**What is being asked**
Would you reproduce exactly the lines below from the one holding "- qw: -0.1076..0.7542" through the one holding "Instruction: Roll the", inclusive, and no others?

**Working data**

>>>>

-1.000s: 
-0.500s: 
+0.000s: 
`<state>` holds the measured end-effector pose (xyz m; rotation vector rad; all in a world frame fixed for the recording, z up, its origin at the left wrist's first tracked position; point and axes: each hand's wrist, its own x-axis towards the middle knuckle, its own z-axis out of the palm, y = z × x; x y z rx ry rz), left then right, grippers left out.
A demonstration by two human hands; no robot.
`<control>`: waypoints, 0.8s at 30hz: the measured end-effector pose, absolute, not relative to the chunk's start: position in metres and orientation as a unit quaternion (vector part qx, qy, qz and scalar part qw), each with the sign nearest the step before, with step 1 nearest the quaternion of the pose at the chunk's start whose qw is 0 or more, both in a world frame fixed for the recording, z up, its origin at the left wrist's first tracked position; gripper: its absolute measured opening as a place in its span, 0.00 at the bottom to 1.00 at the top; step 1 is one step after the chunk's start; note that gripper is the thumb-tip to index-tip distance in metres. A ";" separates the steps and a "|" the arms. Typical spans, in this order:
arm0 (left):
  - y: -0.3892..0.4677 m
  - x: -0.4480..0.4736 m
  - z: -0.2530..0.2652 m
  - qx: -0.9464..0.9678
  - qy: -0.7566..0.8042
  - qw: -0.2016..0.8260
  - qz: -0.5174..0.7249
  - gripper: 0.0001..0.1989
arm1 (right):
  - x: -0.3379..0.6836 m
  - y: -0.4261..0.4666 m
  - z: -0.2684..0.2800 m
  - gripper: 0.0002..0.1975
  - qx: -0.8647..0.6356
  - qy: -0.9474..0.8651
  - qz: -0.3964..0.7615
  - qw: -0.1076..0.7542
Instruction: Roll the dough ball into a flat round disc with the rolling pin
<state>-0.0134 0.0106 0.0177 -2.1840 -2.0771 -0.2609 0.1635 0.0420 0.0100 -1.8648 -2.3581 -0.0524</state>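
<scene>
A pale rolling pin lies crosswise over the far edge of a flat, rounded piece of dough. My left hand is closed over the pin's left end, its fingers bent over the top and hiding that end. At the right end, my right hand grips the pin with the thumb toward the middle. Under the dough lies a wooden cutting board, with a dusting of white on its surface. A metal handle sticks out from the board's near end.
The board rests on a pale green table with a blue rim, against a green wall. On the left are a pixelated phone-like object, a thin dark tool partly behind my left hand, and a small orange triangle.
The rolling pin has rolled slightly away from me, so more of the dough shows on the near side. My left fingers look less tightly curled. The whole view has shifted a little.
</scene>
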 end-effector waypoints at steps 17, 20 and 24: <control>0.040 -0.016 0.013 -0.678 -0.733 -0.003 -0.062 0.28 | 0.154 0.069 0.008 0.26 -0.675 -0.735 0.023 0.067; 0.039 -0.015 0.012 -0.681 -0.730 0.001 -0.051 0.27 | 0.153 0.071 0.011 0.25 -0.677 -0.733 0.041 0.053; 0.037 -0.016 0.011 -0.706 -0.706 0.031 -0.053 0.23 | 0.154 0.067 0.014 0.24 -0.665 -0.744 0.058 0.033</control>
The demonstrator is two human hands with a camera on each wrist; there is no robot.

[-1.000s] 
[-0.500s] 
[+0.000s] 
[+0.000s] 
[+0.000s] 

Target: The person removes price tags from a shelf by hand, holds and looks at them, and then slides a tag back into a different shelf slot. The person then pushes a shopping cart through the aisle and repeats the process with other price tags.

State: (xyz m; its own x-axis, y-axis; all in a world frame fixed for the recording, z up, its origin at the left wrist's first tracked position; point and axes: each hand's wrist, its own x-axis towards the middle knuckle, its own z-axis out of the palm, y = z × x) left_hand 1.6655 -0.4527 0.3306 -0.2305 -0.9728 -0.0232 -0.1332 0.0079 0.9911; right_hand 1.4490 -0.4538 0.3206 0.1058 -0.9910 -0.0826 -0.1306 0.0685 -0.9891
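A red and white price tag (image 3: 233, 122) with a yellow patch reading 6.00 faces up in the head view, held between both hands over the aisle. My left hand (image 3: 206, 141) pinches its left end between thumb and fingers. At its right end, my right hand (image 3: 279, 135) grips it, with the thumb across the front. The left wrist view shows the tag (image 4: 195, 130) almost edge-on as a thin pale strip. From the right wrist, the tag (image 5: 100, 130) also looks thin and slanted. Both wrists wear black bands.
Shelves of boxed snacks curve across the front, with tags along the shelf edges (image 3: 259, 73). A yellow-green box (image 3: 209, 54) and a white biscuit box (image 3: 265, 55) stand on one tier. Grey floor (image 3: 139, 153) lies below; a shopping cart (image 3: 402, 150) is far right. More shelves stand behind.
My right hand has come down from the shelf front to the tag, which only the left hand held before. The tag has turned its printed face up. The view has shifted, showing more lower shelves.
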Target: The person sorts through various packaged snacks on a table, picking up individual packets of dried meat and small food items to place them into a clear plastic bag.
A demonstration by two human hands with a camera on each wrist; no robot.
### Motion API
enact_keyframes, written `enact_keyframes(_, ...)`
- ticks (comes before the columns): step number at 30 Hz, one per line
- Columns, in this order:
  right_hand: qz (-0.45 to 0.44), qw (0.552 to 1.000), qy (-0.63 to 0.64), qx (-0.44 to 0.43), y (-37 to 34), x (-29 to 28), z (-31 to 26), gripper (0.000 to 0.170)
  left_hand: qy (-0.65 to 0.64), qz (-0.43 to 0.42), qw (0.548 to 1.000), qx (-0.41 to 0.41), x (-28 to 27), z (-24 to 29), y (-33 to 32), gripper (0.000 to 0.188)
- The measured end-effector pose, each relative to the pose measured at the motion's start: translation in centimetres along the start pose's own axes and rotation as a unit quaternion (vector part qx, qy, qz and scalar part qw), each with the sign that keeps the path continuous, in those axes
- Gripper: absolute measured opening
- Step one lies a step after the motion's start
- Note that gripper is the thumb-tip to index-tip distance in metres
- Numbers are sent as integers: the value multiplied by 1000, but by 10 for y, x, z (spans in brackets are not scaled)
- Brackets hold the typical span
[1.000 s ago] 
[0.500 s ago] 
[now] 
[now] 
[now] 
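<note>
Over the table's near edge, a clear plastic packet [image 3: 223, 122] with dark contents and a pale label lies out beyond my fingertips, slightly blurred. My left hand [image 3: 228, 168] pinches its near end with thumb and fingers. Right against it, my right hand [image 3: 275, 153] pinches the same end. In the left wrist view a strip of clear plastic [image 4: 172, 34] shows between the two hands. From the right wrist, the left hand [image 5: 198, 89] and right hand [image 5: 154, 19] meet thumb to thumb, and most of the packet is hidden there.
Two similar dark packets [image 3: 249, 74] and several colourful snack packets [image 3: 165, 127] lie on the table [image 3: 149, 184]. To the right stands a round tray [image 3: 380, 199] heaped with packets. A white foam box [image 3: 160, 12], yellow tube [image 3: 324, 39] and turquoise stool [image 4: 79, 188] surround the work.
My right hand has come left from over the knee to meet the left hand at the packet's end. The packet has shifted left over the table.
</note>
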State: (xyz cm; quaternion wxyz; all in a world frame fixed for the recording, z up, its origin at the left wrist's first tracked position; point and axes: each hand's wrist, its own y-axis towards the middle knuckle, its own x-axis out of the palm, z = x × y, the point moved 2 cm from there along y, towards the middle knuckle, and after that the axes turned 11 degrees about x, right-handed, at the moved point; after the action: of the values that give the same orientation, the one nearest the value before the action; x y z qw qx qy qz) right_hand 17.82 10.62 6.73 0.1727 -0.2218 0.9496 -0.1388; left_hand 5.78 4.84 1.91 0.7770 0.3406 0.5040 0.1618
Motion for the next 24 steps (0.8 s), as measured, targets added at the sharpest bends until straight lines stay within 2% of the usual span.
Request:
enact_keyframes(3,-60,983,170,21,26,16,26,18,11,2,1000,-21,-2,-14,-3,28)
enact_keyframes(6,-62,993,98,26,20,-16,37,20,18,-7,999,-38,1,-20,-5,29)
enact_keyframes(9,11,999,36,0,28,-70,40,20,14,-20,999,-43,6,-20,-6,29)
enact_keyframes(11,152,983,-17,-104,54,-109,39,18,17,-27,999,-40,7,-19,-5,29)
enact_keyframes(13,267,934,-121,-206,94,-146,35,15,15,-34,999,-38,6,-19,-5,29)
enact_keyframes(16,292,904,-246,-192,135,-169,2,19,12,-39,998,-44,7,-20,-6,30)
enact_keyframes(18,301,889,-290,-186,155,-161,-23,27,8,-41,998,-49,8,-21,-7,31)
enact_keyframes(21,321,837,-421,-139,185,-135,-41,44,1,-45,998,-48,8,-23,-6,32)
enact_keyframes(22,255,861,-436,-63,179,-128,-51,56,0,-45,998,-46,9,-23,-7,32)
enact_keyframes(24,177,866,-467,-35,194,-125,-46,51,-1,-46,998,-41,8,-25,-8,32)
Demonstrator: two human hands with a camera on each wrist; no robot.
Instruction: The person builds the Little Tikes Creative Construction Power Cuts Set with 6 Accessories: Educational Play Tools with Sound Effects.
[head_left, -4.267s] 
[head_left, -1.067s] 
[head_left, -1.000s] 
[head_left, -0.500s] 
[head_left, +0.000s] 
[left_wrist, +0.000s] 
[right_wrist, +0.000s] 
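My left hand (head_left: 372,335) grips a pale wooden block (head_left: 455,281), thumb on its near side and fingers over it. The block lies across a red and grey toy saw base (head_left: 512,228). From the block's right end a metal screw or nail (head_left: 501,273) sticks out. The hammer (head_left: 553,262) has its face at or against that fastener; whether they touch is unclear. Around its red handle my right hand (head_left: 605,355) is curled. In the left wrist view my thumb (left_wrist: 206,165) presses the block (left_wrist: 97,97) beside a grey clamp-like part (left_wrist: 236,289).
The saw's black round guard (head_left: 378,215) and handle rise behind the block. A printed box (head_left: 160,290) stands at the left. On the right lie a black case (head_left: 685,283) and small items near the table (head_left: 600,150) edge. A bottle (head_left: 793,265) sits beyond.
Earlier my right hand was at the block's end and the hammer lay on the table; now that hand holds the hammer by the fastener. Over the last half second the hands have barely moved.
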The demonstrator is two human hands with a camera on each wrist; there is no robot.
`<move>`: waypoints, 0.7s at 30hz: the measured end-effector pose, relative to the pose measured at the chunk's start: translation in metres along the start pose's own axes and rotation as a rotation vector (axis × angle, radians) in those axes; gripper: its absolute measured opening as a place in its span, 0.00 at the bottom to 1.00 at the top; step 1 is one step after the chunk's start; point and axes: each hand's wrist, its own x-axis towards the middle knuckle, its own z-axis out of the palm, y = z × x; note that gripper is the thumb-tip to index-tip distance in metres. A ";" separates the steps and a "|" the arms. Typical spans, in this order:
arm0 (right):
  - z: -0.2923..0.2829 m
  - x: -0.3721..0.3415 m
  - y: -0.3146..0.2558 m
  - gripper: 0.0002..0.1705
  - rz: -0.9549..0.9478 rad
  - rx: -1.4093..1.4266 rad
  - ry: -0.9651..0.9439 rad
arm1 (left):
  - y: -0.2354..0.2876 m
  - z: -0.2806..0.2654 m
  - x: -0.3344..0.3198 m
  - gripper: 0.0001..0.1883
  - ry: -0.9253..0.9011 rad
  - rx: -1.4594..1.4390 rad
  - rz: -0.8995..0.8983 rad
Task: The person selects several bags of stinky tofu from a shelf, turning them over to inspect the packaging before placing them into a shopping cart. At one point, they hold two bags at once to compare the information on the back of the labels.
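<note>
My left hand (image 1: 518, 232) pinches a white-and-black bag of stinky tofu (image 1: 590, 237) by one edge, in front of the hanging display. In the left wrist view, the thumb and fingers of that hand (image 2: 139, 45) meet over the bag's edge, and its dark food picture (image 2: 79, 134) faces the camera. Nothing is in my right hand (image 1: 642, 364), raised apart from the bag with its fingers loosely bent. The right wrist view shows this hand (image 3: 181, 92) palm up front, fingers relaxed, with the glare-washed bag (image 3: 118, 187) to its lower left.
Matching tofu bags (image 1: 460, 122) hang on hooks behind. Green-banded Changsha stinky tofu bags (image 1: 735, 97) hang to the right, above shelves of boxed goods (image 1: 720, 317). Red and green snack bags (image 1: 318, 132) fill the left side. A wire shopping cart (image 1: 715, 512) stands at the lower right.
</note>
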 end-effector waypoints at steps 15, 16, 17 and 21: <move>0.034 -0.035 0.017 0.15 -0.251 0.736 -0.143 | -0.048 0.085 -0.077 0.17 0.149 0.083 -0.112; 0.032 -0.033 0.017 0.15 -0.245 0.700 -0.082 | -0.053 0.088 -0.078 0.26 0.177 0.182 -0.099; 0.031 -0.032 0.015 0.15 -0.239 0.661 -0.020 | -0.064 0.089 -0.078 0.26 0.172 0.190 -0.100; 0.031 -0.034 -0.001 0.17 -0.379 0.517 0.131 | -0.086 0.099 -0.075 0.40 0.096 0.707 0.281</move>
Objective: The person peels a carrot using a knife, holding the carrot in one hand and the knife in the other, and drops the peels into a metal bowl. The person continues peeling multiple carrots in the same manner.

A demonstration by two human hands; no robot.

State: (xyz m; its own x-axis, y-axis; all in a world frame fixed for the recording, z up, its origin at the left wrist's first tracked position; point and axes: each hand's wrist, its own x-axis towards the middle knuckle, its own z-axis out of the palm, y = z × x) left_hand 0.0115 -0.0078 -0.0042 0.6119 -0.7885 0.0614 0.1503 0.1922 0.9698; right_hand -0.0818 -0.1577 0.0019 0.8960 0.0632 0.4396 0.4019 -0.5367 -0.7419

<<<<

**Exercise response**
  - qw: -0.1076..0.7542
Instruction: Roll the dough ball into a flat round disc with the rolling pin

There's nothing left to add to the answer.